- Kategori
- Güncel
Düzen bozulmasın

Geçmiş yıllarda yazlık bir site olan, günümüzde ise sakinlerinin yaz kış oturmayı tercih ettikleri İstanbul’un yanı başında bir beldede geçer olay…
Her sabah yaptığı gibi marketin önünde gazetesini alırken, diğer gazetelerin manşetlerine de göz atan genç kız, biraz uzağında bir arabanın durduğunu fark eder. Arabanın camı açılır ve beklemeye başlar içindeki kişiler. Genç kız önce kendisine adres soracaklarını düşünür. Çünkü bu kişileri ve otomobili daha önce mahallesinde hiç görmemiştir. Gazetesini eline aldığında arabadaki yaşlı adam camdan başını uzatarak sorar:
“Ne yazıyor aldığın o gazetenin başlığında ?”
Genç kız da yaşlı beyin merak edebileceğini düşünür ve manşeti aynen okur.
“ Düzen bozulmasın.”
Bu söz üzerine yaşlı adam öfkeyle;
“ Düzen zaten bozuk. Biz de bu düzeni değiştirmeye geldik.”der.
Genç kız daha şaşkınlığını üzerinden atamadan yaşlı adam o manşeti atan gazeteye bir küfür savurarak başını içeri çeker ve hızla hareket edip gözden kaybolurlar.
Genç kız evine giderken hala şoktadır. Gününü de bu olayı düşünmekle geçirir.
Bugüne kadar başına böyle bir olay hiç gelmemiştir.
Bu memleketin tarihinde mahalle kabadayılarının, tüm mahallenin hatta tüm kasaba ya da şehir üzerine korku saldığına dair hikayeler okumuş ve dinlemiştir. Mahalle kabadayılarına kimsenin söz geçiremediğini ve kolluk kuvvetlerinin günümüzde bile bu konuda çaresiz kalabildiğini bildiğinden, bir kadın olarak ilk defa geleceğinden endişelenmiştir.
Bu tüm kadınların, hatta hepimizin endişelenmesi gereken bir durumdur.
Benzer olaylara münferit deyip geçmek doğru değil. En büyük yangınların küçük küçük birden fazla yangının birleşmesinden çıktığını daima hatırlamak lazım.

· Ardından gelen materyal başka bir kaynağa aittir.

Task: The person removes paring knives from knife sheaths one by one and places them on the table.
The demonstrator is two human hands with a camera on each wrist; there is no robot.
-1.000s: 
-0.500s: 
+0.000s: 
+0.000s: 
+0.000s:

Kazanımlarımızı, kimliğimizi, birlik ve bütünlüğümüzü elimizden almak isteyen gerek iç, gerekse dış güçler bu toplumun en kırılgan noktasında zıplıyorlar..
O nokta kırıldığında kendimizi geri dönülmez bir halde bulabiliriz.
Güzel yurdumuzda dini, milli, ahlaki ve evrensel değerlerle bir arada yaşamaya devam etmek için kırılma noktasına gelmeden silkinmek ve ataletten sıyrılmak zorundayız.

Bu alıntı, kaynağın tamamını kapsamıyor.